• **ABOUT THIS TASK**
Range to copy from the entries below: the line containing "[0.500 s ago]" through the line containing "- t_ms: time", inclusive. Retype only those lines, exactly, without any images.
Start of SOURCE INFORMATION
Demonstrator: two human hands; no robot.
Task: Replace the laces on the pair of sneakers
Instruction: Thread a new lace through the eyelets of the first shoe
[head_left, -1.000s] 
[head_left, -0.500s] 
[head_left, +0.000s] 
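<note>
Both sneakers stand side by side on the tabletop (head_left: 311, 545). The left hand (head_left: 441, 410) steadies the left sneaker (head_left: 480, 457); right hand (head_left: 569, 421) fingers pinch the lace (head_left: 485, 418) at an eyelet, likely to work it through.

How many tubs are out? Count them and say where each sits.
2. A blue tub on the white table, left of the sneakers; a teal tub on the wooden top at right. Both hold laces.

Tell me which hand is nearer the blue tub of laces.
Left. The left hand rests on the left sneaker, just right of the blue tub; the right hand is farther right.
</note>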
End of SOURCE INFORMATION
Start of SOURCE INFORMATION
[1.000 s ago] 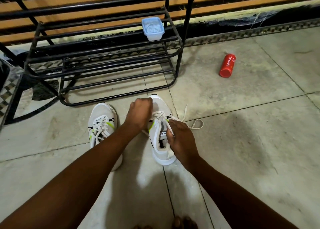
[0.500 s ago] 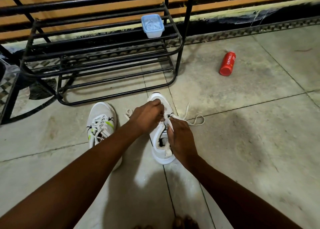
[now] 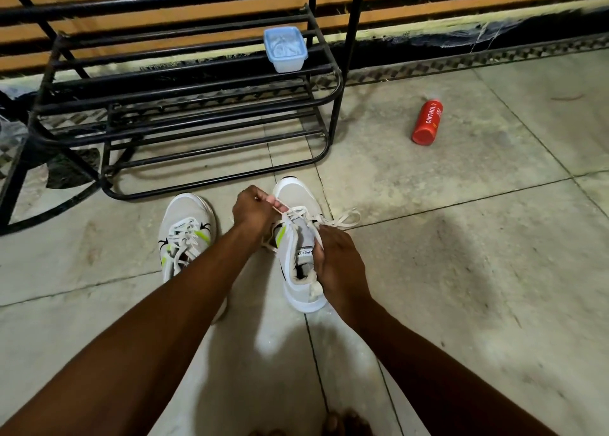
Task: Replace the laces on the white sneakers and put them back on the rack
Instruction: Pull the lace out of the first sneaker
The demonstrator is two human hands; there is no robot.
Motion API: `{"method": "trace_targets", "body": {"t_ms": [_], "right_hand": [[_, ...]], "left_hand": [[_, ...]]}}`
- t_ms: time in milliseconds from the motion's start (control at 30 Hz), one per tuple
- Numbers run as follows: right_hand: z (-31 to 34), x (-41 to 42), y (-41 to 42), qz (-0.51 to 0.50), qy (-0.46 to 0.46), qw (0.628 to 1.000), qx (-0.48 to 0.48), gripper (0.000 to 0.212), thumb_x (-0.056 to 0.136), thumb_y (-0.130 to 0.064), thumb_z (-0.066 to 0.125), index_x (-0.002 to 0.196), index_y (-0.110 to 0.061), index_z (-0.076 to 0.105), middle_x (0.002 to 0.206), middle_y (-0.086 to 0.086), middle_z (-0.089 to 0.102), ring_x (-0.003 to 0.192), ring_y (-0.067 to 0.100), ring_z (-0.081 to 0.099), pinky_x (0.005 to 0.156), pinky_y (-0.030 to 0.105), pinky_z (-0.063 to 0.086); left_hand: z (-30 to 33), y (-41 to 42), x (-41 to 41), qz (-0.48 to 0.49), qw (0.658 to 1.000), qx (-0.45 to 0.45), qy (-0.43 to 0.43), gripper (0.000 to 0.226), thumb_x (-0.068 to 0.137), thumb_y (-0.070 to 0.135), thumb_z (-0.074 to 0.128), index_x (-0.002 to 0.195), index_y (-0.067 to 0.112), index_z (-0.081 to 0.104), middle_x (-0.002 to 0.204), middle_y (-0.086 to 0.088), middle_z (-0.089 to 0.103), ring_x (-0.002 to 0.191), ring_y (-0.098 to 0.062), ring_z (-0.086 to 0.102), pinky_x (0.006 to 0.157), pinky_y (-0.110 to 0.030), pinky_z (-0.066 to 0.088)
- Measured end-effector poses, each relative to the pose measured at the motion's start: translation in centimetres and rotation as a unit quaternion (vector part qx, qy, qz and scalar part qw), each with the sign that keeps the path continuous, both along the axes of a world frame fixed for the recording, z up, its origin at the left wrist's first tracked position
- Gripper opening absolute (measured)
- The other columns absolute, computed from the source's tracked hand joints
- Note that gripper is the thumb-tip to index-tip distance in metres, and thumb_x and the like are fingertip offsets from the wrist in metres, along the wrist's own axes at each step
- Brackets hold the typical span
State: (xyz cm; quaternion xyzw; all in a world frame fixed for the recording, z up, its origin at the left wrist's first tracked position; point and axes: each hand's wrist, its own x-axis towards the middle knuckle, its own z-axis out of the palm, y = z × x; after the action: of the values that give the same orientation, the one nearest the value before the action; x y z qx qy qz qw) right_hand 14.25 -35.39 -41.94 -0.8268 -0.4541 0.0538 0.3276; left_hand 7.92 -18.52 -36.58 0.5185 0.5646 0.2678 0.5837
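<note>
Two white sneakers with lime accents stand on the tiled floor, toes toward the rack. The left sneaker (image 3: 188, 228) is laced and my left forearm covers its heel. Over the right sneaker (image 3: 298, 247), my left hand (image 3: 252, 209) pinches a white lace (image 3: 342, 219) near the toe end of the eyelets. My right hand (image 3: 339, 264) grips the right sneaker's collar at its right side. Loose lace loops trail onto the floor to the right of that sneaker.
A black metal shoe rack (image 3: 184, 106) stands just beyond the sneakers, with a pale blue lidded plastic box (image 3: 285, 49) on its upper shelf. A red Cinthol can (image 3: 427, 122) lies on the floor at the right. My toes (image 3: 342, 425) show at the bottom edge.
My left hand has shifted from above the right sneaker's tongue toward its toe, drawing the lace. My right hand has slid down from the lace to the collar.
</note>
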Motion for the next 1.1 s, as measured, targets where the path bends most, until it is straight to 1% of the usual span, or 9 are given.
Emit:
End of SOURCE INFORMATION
• **EXERCISE SOLUTION**
[0.500 s ago] 
[now] 
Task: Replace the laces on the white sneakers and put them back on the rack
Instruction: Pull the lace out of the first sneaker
The demonstrator is two human hands; there is no robot.
Motion API: `{"method": "trace_targets", "body": {"t_ms": [_], "right_hand": [[_, ...]], "left_hand": [[_, ...]]}}`
- t_ms: time in milliseconds from the motion's start (control at 30 Hz), one per tuple

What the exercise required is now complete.